It is important early on to understand clearly what this book is and what it is not. As a scholarly work of social science, "Waiting for Disaster" does an exhaustive job of reporting on the results of a study of community response and media attention centering around a decade-old geological and potentially seismic phenomenon known as the Palmdale bulge.
In February, 1976, five years after the San Fernando-Sylmar earthquake, a mysterious uplift in the Earth's surface in the Palmdale area raised certain concerns and questions: Was this a precursor to an earthquake? And if so, what might be learned about the response of the community and the media from such a warning sign?
Three sociologists, Ralph H. Turner, Joanne M. Nigg and Denise Heller Paz, undertook a three-year (1977-1979) analysis of media coverage and a half-dozen population surveys to study how the media conveyed the news of a potentially impending disaster, how the public interpreted the news and what, if anything, the public did about it.
But the book is regrettably weak in presenting a body of usable knowledge that would, for example, benefit Californians living near earthquake faults or who had a fear of "the big one," or that would help the media do a better job of reporting on the accuracy of "earthquake predictions"--a concept that, for now, remains elusive.
"(E)arthquake forecasts are intrinsically probabilistic rather than factual, and thus they are not strictly subject to belief and disbelief," the authors state in a typical example of fence-straddling reporting. "Instead, they can be taken seriously or dismissed lightly, and . . . may lead people to expect a serious earthquake soon or to retain serious doubts." Is it any wonder, then, that these researchers found that a majority of the people are "fatalistic"?

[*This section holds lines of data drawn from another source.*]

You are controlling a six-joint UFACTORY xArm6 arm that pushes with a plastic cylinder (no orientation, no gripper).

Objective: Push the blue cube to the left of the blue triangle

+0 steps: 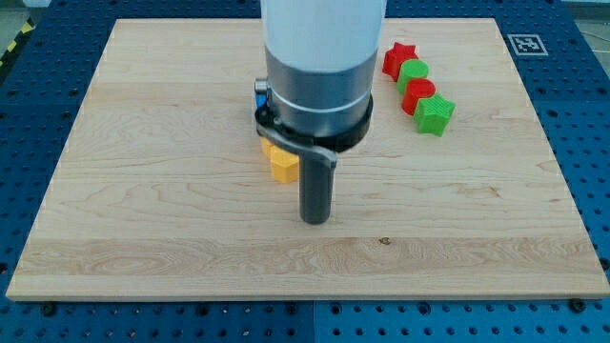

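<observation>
A small bit of blue (pixel 259 92) shows at the left edge of the arm's body, at the board's upper middle; whether it is the blue cube or the blue triangle I cannot tell. The rest of the blue blocks is hidden behind the arm. My tip (pixel 315 219) is the lower end of the dark rod, near the board's middle. It stands below and to the right of a yellow block (pixel 282 165), close to it, and well below the blue bit.
At the upper right, a diagonal row of blocks: a red star (pixel 400 59), a green block (pixel 414 73), a red block (pixel 418 94) and a green star (pixel 435 113). An orange sliver (pixel 267 148) peeks out above the yellow block. The wooden board (pixel 143 191) lies on a blue perforated table.
</observation>
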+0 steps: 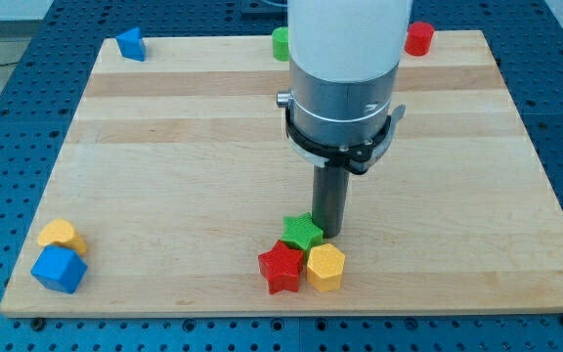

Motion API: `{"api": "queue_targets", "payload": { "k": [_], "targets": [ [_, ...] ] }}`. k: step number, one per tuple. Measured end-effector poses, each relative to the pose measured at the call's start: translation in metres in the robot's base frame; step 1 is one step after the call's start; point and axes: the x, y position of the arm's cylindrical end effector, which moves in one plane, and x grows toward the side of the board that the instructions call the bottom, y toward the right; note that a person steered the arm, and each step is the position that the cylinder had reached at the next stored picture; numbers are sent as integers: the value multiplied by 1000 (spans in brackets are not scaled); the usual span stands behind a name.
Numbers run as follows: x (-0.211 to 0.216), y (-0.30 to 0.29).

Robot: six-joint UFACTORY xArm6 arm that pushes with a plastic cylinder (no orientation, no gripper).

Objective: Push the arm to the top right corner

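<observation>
My tip rests on the wooden board at the view's lower middle, just right of a green star block and touching or nearly touching it. A red star block and a yellow hexagon block lie just below the tip. The arm's white and grey body rises above the rod and hides part of the board's top middle. The board's top right corner is far up and to the right of the tip.
A red cylinder block sits near the top right corner. A green block is half hidden behind the arm at the top. A blue block is at the top left. A yellow block and a blue cube sit at the bottom left.
</observation>
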Motion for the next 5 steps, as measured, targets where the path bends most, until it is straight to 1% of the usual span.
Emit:
{"api": "queue_targets", "payload": {
  "k": [1, 2, 3, 4, 5],
  "targets": [
    [-35, 79],
    [-95, 195],
    [-170, 293],
    [-196, 310],
    [-286, 301]
  ]
}}
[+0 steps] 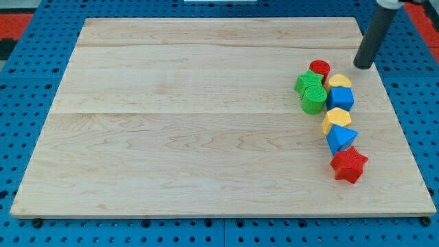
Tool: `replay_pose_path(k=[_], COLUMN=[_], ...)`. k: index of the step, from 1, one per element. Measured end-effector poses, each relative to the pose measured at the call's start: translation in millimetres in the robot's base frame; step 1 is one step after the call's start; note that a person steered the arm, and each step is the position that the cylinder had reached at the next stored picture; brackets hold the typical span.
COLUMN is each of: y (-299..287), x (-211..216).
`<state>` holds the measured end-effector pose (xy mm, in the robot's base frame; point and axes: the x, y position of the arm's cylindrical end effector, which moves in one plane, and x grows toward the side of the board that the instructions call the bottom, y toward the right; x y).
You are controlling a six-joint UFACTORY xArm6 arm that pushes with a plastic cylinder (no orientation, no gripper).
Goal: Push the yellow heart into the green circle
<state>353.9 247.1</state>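
Wooden board [206, 116] filled your frame, blocks clustered at right. Your tip [362, 66], bare and touching nothing, stood upper right of the yellow heart [339, 81], seemingly placed to shove it left toward the green circle [314, 101].

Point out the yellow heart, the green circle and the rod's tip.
yellow heart [339, 81]: camera view, middle of its top face.
green circle [314, 101]: camera view, on its round top face.
my tip [362, 66]: camera view, the rod's very end, to the view's upper right of the heart.
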Motion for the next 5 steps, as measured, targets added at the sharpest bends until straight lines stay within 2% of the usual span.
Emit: replay_pose_path(k=[1, 2, 4, 5], y=[-59.1, -104.1, -13.0, -1.7], x=[50.9, 65.2, 31.5, 54.7])
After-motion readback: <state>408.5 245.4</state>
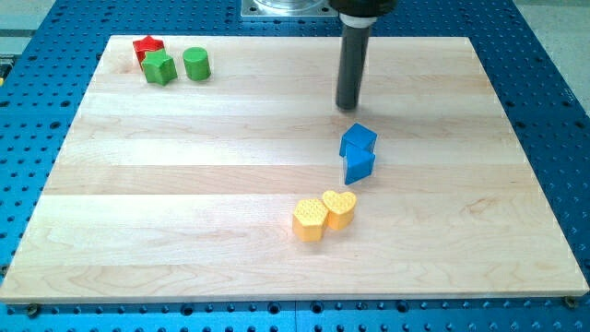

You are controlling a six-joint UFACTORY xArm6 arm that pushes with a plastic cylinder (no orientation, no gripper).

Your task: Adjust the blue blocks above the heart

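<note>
Two blue blocks sit touching right of the board's centre: a blue cube [359,140] above a blue angular block [359,164]. Below and left of them lie a yellow heart [340,207] and a yellow hexagonal block [310,218], touching side by side. My tip [348,107] stands on the board just above the blue cube, slightly to its left, with a small gap between them. The rod rises from there to the view's top.
At the board's top left stand a red star [147,46], a green star [159,67] and a green cylinder [195,64], close together. The wooden board [184,203] lies on a blue perforated table [553,111].
</note>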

The authors state that one of their key aims "was to provide a basis for refining our understanding of what community response will be when valid earthquake predictions are released to the community sometime in the future." But there is no foundation in the work to support the notion that earthquakes will ever be forecast with anything approaching scientific accuracy. To date, for example, the only thing the 10-year-old Palmdale bulge has spawned has been this book.
A more useful study might have been to examine the media attention and public response to more reliably predictable disasters--such as hurricanes, tornadoes or volcanic eruptions. If a pattern of response were found, researchers then could make certain logical assumptions about the public's response to earthquake predictions in the future--if and when such predictions ever do become reality.
When the authors state, "The media were as ill prepared as government and private agencies to deal with the newly intensified earthquake threat," the reader must question whether anyone believed there was a threat. The original bulge, after all, was "an uplift of no more than one foot, spread over thousands of square miles, (and which) could only be detected through the most sophisticated mapping techniques."
While there is, to be sure, important sociological information contained within the pages, the authors are reluctant to interpret such data or to make helpful recommendations or constructive criticisms. Nevertheless, the careful and intuitive reader will be able to sift through the voluminous survey results and apply his or her own standards to the information.
Of more urgency to Californians, the authors report that "miscommunication and misunderstanding between authorities and the public" permit people to implicitly and erroneously treat "the near predictions, forecasts, and cautions" as merely long-range preliminary announcements which will be followed by short-term warnings. Despite the authors' bold and accurate claim that this is "a new observation of great importance," it sadly is not accompanied by even a semblance of prescriptive countermeasures.
Finally, they write: "The more responsible media are plagued by fears of the opposing evils of public apathy and panic: One consequence of these twin fears is the practice of presenting items according to an alarm-and-reassurance pattern"--first announcing the alarming threat of impending events (e.g., a possible earthquake) followed by reassurances (e.g., the seismic adequacy of Southern California construction). The authors chide the media: "The reader (of media reports) is then offered little, if any, help in resolving the contradictory message into a reasonable set of conclusions."
Alas, the same can be said of this book.